[Stored data]:
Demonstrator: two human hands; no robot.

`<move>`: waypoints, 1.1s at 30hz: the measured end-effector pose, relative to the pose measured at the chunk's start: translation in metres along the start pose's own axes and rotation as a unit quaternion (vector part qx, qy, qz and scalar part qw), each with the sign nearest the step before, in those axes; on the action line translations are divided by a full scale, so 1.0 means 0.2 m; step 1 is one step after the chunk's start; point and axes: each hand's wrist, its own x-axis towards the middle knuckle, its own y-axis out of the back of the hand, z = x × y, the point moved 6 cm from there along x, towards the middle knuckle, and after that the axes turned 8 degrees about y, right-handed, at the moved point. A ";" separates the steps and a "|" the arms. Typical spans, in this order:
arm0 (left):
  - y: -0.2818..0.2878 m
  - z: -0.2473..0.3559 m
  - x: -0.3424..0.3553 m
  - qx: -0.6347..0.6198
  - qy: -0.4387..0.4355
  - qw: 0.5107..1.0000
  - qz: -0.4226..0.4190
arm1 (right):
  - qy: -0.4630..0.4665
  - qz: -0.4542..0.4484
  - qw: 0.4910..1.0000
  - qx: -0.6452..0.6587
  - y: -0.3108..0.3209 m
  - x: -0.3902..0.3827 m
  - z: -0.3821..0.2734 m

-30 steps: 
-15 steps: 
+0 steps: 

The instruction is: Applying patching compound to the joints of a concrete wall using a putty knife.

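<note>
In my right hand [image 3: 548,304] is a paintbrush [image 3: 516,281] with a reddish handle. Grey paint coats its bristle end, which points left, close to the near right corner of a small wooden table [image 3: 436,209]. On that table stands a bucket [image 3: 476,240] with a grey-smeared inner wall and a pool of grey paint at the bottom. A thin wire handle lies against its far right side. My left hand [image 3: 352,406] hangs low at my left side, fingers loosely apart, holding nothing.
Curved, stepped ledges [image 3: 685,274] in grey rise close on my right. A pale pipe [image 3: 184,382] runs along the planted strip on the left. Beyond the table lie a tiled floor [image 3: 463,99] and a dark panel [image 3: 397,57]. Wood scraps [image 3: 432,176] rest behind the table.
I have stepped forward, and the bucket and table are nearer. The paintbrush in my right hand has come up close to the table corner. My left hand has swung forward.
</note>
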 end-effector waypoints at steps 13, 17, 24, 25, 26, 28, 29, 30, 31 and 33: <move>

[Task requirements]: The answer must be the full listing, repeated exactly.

[Answer box]:
Demonstrator: two human hands; no robot.

`<move>`: waypoints, 1.1s at 30hz: the measured end-effector pose, relative to the pose measured at the chunk's start: translation in metres along the start pose's own axes and rotation as a unit quaternion (vector part qx, qy, qz and scalar part qw), each with the sign nearest the step before, in those axes; on the action line translations are divided by a full scale, so 1.0 means 0.2 m; step 1 is one step after the chunk's start; point and axes: each hand's wrist, its own x-axis towards the middle knuckle, its own y-axis out of the back of the hand, z = x × y, the point moved 6 cm from there along x, towards the middle knuckle, and after that the axes turned 8 degrees about y, right-handed, at the moved point. A ";" separates the steps and a "|" the arms. Typical spans, in this order:
arm0 (left):
  - y: -0.2818..0.2878 m
  - z: -0.2473..0.3559 m
  - x: -0.3424..0.3553 m
  - qx: -0.6347..0.6198
  - qy: -0.4387..0.4355
  - qw: 0.5107..1.0000
  - qz: -0.4226..0.4190
arm1 (right):
  - qy: -0.4630..0.4665
  - qz: -0.4542..0.4484
  - qw: 0.4910..1.0000
  - qx: -0.6452..0.6587
  - y: -0.3108..0.3209 m
  - x: -0.3902..0.3827 m
  - z: -0.3821..0.2734 m

-30 steps: 
-15 steps: 
+0 steps: 

The instruction is: Applying patching compound to the joints of a concrete wall using a putty knife.

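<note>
In my right hand [image 3: 548,304] is a paintbrush [image 3: 516,281] with a reddish handle. Grey paint coats its bristle end, which points left, close to the near right corner of a small wooden table [image 3: 436,209]. On that table stands a bucket [image 3: 476,240] with a grey-smeared inner wall and a pool of grey paint at the bottom. A thin wire handle lies against its far right side. My left hand [image 3: 352,406] hangs low at my left side, fingers loosely apart, holding nothing.
Curved, stepped ledges [image 3: 685,274] in grey rise close on my right. A pale pipe [image 3: 184,382] runs along the planted strip on the left. Beyond the table lie a tiled floor [image 3: 463,99] and a dark panel [image 3: 397,57]. Wood scraps [image 3: 432,176] rest behind the table.
I have stepped forward, and the bucket and table are nearer. The paintbrush in my right hand has come up close to the table corner. My left hand has swung forward.
</note>
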 end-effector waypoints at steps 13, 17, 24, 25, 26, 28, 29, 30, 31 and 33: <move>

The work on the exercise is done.